The postcolonial Brahminical archive is so much overshadowed by the unquestioned legacies of caste-privileged traditions and aesthetics that in its very organization, the archive dictates and rejects Others. As soon as it claims its reason to appear, it assumes or announces the disappearance and foreclosure of other embodied performances. In this regard, Taylor has already indicated that instead of trying to expand or democratize the notion of the archive, one should think about embodied performances such as dance, theatre and rituals that cannot be contained in the archive.9 We need to shift the perspective of the archive from the repository to the repertoire as the archive is largely shaped and viewed as a storehouse that is marked by durability and fixity. Though the repertoire is also credited to store skills and knowledge, its relationship with change makes it an active but impermanent site. In fact, it can be argued that the meaningful interactions that we try to search in archives can be better found in embodied performances and cultural practices of the repertoire.

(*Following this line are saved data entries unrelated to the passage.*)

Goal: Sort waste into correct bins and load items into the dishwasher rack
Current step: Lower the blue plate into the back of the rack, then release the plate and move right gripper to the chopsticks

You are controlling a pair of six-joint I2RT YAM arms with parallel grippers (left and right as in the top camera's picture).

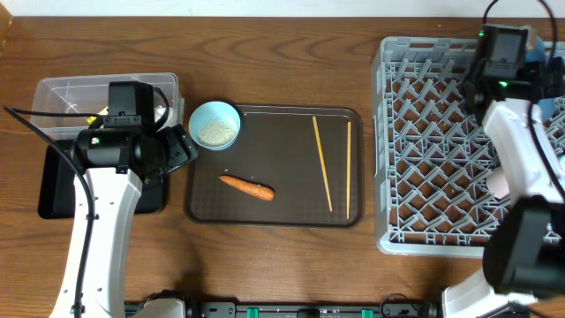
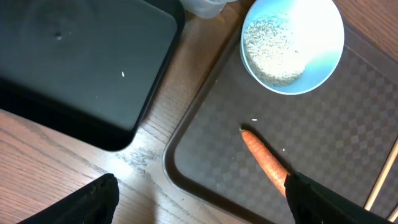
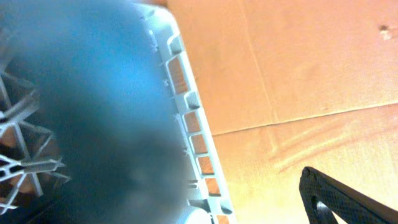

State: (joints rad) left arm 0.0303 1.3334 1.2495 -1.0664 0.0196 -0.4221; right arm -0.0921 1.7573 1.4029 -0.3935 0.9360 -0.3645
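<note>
- A smooth, round pale-blue bowl (image 1: 214, 124) of white rice grains (image 2: 273, 50) is pictured at a corner of the checker-textured brown serving tray (image 1: 274, 214).
- A tapered orange carrot (image 1: 247, 187) and two thin wooden chopsticks (image 1: 323, 163) are laid apart on that tray.
- The clear plastic tub (image 1: 66, 93) and the matte black tray (image 2: 81, 62) are set just beside each other.
- The left gripper (image 2: 199, 208) is held spread wide, with nothing between its fingers.
- The right gripper (image 1: 503, 53) is poised over the grey lattice rack (image 1: 433, 141). Only one dark finger (image 3: 341, 198) is shown beside a blurred blue shape, so its opening cannot be told.

Wood table (image 1: 282, 53) w/ clear tub (image 1: 62, 93), blk tray (image 1: 55, 190), brown tray (image 1: 287, 155), rack (image 1: 385, 150).
</note>
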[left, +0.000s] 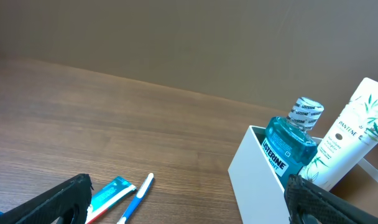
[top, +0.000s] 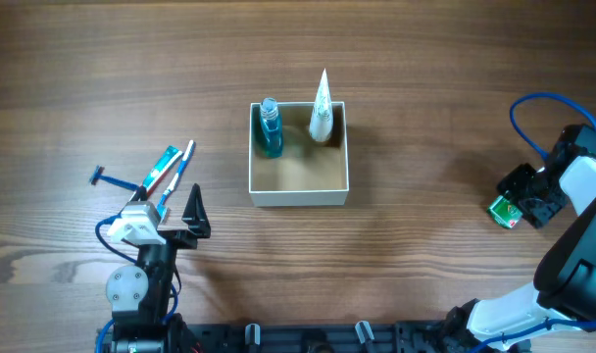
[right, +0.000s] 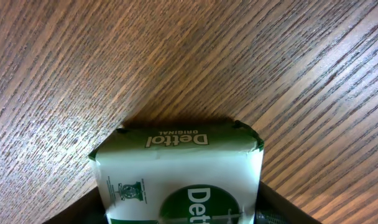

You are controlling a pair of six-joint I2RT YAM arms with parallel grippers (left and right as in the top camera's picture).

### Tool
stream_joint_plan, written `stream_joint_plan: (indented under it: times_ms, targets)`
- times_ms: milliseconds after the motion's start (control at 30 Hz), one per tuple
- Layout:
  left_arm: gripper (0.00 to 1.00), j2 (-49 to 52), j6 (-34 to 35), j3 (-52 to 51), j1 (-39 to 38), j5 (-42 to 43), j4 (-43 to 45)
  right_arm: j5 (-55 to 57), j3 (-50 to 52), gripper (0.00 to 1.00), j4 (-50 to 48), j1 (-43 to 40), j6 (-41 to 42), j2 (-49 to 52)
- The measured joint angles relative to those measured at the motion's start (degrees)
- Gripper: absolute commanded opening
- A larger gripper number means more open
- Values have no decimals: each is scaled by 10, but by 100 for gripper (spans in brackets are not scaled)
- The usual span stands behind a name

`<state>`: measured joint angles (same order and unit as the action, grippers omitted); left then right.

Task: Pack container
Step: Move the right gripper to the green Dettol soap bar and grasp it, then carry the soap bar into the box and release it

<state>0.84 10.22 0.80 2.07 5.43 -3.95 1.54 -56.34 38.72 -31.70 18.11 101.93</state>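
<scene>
The container [top: 298,196] is a square white box with a tan inside, at the table's middle. In it stand a blue Listerine bottle [top: 270,129] at the far left corner and a white Pantene tube [top: 322,110] leaning at the far right. My right gripper [top: 521,199] is at the far right, shut on a green and white Dettol soap bar [top: 504,212]. The soap [right: 183,168] fills the right wrist view between the fingers [right: 176,214]. My left gripper [top: 173,218] is open and empty, near the front left. It faces the container wall [left: 257,180] and the bottle [left: 291,146].
A toothpaste tube [top: 161,169], a blue and white toothbrush [top: 177,175] and a blue razor [top: 112,179] lie left of the container, just beyond my left gripper. The toothpaste [left: 111,194] and toothbrush [left: 136,196] show between the left jaws [left: 189,211].
</scene>
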Motion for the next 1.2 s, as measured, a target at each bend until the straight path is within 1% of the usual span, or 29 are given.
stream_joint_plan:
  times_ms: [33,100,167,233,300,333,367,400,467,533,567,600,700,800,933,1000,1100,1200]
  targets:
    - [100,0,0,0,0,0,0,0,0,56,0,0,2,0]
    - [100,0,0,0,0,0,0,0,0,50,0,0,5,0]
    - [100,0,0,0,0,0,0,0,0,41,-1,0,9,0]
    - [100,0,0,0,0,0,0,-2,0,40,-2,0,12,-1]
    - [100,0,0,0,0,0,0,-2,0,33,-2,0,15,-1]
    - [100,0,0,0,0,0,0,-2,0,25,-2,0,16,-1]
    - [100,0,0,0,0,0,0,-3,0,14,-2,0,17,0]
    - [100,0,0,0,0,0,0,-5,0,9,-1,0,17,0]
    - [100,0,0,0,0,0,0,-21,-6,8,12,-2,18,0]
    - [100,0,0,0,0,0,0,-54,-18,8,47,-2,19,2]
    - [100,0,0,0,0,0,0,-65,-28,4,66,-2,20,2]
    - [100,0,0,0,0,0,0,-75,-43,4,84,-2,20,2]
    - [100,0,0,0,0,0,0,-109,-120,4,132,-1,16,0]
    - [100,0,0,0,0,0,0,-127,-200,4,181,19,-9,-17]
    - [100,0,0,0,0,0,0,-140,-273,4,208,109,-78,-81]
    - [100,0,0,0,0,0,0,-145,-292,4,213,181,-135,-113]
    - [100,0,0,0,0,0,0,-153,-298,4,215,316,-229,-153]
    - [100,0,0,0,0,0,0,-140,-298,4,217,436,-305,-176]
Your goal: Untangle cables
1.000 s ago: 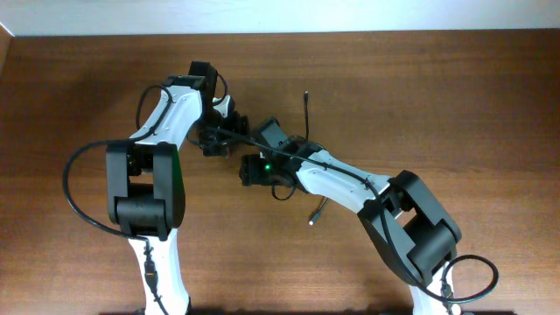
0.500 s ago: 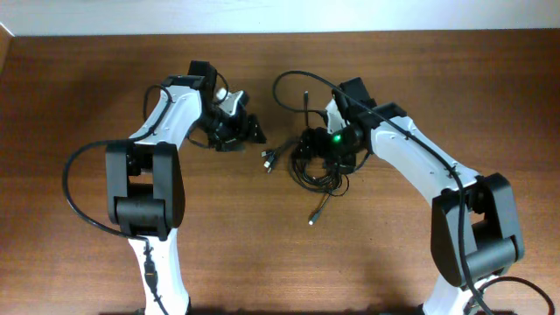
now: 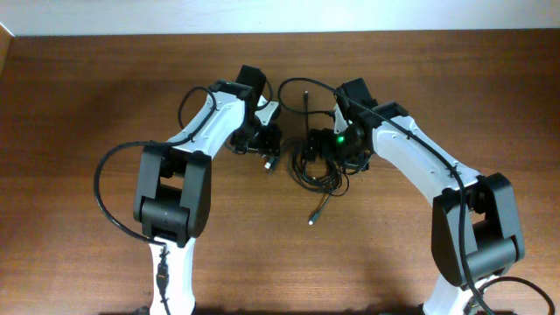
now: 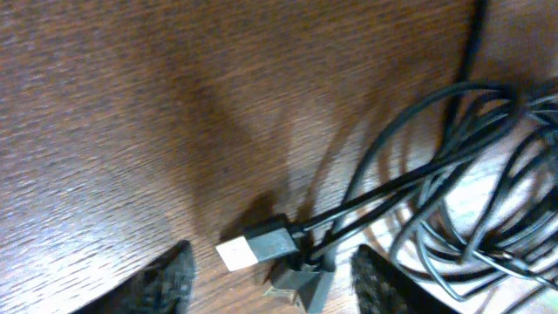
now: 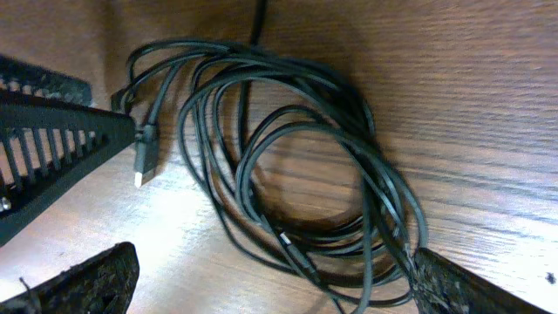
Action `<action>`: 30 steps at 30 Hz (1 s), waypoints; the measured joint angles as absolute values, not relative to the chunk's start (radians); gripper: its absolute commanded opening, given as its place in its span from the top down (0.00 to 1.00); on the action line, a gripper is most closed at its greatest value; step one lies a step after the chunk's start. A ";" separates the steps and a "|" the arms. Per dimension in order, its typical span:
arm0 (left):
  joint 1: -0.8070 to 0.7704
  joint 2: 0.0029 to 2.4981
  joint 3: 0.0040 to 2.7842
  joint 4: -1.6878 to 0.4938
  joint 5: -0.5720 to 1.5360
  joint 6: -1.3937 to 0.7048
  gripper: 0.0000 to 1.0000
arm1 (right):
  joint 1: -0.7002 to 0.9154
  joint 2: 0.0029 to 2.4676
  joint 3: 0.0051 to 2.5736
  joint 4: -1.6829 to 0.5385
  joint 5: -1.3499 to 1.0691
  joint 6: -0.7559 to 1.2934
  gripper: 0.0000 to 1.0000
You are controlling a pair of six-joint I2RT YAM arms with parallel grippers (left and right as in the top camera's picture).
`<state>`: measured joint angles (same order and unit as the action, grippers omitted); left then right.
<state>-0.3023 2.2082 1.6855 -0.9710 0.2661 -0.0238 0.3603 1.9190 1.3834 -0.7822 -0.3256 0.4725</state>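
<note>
the table (image 3: 79, 114) runs wide toward 9 o'clock beyond my left arm, and its far edge meets a pale wall (image 3: 262, 16) at 12 o'clock. my left gripper (image 3: 268, 150) sits near the middle of the wood, jaws apart and clamped on nothing. in the left wrist view its fingers (image 4: 166, 283) are blurred and cut off by the bottom edge. a flat plug (image 4: 253, 249) lies on the wood between them and touches neither. two cords run from that plug toward 3 o'clock into the cables (image 3: 322, 175). these form a loose black coil just at 3 o'clock of the left gripper, partly under my right wrist. i cannot tell how many cords make up the coil or where they cross.

my right gripper (image 5: 279, 283) hangs over the coil with jaws spread wide, gripping nothing. only its fingertips (image 5: 87, 279) show, at the lower corners of the right wrist view, and from above they are hidden under the wrist. one thin end (image 3: 305, 101) sticks out at 12 o'clock of the coil. a stray end (image 3: 315, 213) trails toward 6 o'clock, its tip pale. more wood stretches to 3 o'clock past my right arm and to 6 o'clock between the two bases.
</note>
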 measured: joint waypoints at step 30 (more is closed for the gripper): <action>-0.381 2.186 1.630 -0.904 0.185 0.089 0.82 | 0.333 1.910 1.196 -0.759 -0.113 0.604 0.02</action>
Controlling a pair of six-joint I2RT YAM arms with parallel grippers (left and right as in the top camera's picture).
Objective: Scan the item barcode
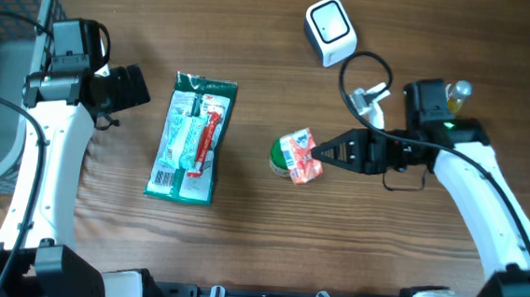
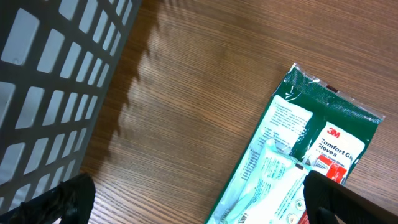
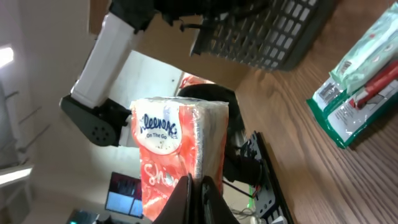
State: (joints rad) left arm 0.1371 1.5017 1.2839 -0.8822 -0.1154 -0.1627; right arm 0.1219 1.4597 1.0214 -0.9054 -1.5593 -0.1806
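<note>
Right pincer (image 1: 320,153) clenched on tissue pack (image 1: 300,157); wrist view alone shows Kleenex print. Left pincer (image 1: 138,87) released.

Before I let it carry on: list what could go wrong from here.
1. The right claw pinches the tissue pack only by one edge; the pack could slip or swivel when turned.
2. The cable from the scanner loops beside that arm; reaching over could snag it.

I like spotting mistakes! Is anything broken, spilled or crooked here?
Nothing really stands out. The green glove packet lies flat and whole on the table, only a little slanted. The tissue pack looks whole too, pinched in the right pincer.
</note>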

At this point we can ask if there is possibility of dialogue between the existing sites of archives and the sites of embodied communities’ performances of the subaltern communities, considering that archival impulses can be potential sites of identity and representation discourses. In this context André Lepecki discusses the will to archive without imposing the power of the archives. In “The Body as Archive”, he argues that bodies have to come to the archives and archives have to come to the body for this engagement.10 While this appears to be an interesting proposition which may work in the future, in caste based society, this could be only possible after certain kinds of radical undoings of the existing notions of archive. There is another site where Lepecki’s proposition appears to gaining validity. New “archival” or “historical” sites (for example, Bhima Koregaon in Maharashtra) do not create hierarchies between histories and epics. The site is not about the authenticity of history but about the potentials of radical politics. But how do we see Lepecki’s proposition in relation to existing archives?

My most recent encounter with the archive was with the personal collections of a dance scholar who played a key role in the shaping of Indian state’s cultural policies on dance and theatre. His collections that could be easily seen as an exclusive archive on Indian classical dance traditions. The collections still need to be carefully explored and analyzed. Nevertheless, a brief engagement with this archive was eye-opening for me. 

The archive holds a vast selection of photographs, letters, personal exchanges, magazines and mementoes; however, the vast selections are narrow in their aims in the sense that they show the narrowness of the classical dance world. In the name of representations, it was a series of exclusions arranged in an aestheticized manner. I felt frustrated again. I cleaned and dusted the pieces which I wanted to tear down and place into the garbage. 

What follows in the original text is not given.